Classique, baroque, expressionniste et beaucoup d'autres choses encore. On embarque dans le train, et on n'a pas une seconde de répit. Pousser à ce point l'autodestruction entre deux personnages, faut être sadique pour faire ça. Mais si le film s’arrêtait à ça, on n'en parlerait plus; intervient une étrange créature qui chamboule tout le sens, et on plonge dans le mysticisme le plus profond!!! Caméra survolté, acteurs habités (comment ne pas l'être), et Isabelle en état de grâce. Elle explose littéralement la caméra, l'écran, tout ce qui s’ensuit. Elle est enfin tombée sur un réalisateur qui ose la faire jouer réellement. Objet polysémique, et obsédant comme une drogue dure, utilisation de travellings avant et latéraux remplis de présence... Le corps sujet est ancré dans le propos du film, dans son dedans ; corps souffrant, palpitant, sans mise à distance, objet. Presque proche du "nouveau théâtre", et des dialogues qui vont de la logorrhée verbale à l'économie de mots pur et simple, qui nous laisse sans moyens de défense, et nous envoie directement en cure. C'est excessif, mais Zulawski est excessif ou n'est pas.
Que des morceaux de bravoure dans le truc: Le solo d'Adjani dans le métro, ou se mêle jeu d'acteur, et improvisation, "danse?", performance d'actrice à improvisation (?) est d'anthologie. À montrer dans toutes les écoles d'art du monde. En voyant ça, je comprends qu'on puisse décerner un prix d'interprétation ; là, ça veut dire quelque chose. Son face à face, plein de sous-entendus, avec une sculpture du Christ, en champ-contre champ/ plongée-contre-plongée est un magnifique coup de cinéma, dans tous les sens, (dans ta gueule), terriblement vivant et poignant. Entre autre choses encore, dont je ne peux parler ici.

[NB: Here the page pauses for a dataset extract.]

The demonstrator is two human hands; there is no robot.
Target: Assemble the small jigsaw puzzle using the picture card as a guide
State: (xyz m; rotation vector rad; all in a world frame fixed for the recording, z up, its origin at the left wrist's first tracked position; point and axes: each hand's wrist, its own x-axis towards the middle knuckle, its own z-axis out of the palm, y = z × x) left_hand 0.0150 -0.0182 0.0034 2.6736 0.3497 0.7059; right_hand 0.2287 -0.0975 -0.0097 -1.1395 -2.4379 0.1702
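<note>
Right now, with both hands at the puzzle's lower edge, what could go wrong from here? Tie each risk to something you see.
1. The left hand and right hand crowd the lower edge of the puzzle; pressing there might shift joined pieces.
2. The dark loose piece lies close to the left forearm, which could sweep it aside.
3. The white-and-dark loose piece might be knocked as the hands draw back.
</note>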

Ce genre de film se ressent surtout. Alors on parle de quoi dans ce film?
De la lente dégradation d'un couple à l'ombre du mur de Berlin, de la folie, furieuse, et apparemment communicatrice, ou de la rédemption, la monstruosité, et la corruption en dedans, et à l'envers des mots, et de la chair, la matière humaine? De la censure, de la dictature qui oppresse les corps, et contraint nos esprits? Ou de science fiction peut-être...Cette créature, c'est quoi? Ce film est chargé, et pas qu'en symboles...Il y a (plus de) dix ans, je l'ai revu, j'étais avec des potes étudiants, et une fille me disait que c'était la passion amoureuse?? Je n’avais pas pensé à ça...?! Et je ne suis pas sûr que Zulawski lui-même, ait un script limpide à nous donner. Comme toute œuvre d'art véritable, il y a un mystère que les visionnages n'arriveront pas à épuiser. Avant hier je l'ai revu, et la fin apocalyptique, sonore, bizarre, qui nous laisse sans réponse, me fait penser au premier contact entre nous.........et une entité supérieure, extraterrestre. Génial. En fait c'est un film de "science-fiction". D'inspiration unique qui transcende les genres, qui dit beaucoup, par une économie de moyens qui laisse baba, ça n'arrive pas tous les jours.
Classique et culte, je persiste et dis.